- What the exercise asks
Every word of the listing should be reproduced without alteration.

(Source material Opens)

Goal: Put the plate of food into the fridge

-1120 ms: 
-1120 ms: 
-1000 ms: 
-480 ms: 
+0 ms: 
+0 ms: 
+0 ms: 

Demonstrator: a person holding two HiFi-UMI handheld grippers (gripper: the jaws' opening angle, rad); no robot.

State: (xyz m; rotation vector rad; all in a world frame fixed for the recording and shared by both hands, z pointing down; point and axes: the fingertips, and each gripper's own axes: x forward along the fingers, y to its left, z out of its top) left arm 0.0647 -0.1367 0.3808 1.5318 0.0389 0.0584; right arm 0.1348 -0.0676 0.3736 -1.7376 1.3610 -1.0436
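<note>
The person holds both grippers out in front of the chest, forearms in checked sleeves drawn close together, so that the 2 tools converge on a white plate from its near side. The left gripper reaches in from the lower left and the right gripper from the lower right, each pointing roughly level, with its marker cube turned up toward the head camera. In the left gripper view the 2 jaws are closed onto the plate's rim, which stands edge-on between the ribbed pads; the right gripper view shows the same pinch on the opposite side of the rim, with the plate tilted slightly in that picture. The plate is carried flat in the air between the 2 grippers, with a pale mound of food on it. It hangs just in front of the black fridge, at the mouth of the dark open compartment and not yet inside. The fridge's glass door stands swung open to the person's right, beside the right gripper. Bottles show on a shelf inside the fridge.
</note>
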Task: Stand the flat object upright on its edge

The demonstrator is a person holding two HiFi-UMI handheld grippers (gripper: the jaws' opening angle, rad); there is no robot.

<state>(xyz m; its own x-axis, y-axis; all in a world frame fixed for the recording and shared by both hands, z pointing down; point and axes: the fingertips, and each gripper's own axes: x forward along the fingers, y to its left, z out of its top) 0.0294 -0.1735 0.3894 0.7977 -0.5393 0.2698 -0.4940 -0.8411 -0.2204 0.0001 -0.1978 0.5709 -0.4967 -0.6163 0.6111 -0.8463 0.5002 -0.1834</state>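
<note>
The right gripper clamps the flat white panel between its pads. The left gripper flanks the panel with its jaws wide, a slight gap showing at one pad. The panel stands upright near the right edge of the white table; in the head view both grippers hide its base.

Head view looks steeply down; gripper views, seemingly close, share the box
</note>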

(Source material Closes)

- Result of the task
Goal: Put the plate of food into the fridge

-1120 ms: 
-1120 ms: 
-1000 ms: 
-480 ms: 
+0 ms: 
+0 ms: 
+0 ms: 

Demonstrator: a person holding two HiFi-UMI handheld grippers (gripper: the jaws' opening angle, rad); no robot.

State: (xyz m; rotation vector rad; all in a world frame fixed for the recording and shared by both hands, z pointing down; point and axes: the fingertips, and each gripper's own axes: x forward along the fingers, y to its left, z out of its top) left arm 0.0647 -0.1367 0.3808 1.5318 0.0389 0.0584; right arm 0.1348 -0.0676 0.3736 -1.7376 1.3610 -1.0436
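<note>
The person holds both grippers out in front of the chest, forearms in checked sleeves drawn close together, so that the 2 tools converge on a white plate from its near side. The left gripper reaches in from the lower left and the right gripper from the lower right, each pointing roughly level, with its marker cube turned up toward the head camera. In the left gripper view the 2 jaws are closed onto the plate's rim, which stands edge-on between the ribbed pads; the right gripper view shows the same pinch on the opposite side of the rim, with the plate tilted slightly in that picture. The plate is carried flat in the air between the 2 grippers, with a pale mound of food on it. It hangs just in front of the black fridge, at the mouth of the dark open compartment and not yet inside. The fridge's glass door stands swung open to the person's right, beside the right gripper. Bottles show on a shelf inside the fridge.
</note>
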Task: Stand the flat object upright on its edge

The demonstrator is a person holding two HiFi-UMI handheld grippers (gripper: the jaws' opening angle, rad); there is no robot.

<state>(xyz m; its own x-axis, y-axis; all in a world frame fixed for the recording and shared by both hands, z pointing down; point and axes: the fingertips, and each gripper's own axes: x forward along the fingers, y to its left, z out of its top) 0.0294 -0.1735 0.3894 0.7977 -0.5393 0.2698 -0.4940 -0.8411 -0.2204 0.0001 -0.1978 0.5709 -0.4967 -0.6163 0.6111 -0.8463 0.5002 -0.1834</state>
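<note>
The right gripper clamps the flat white panel between its pads. The left gripper flanks the panel with its jaws wide, a slight gap showing at one pad. The panel stands upright near the right edge of the white table; in the head view both grippers hide its base.

Head view looks steeply down; gripper views, seemingly close, share the box
</note>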

The exercise requires no further output.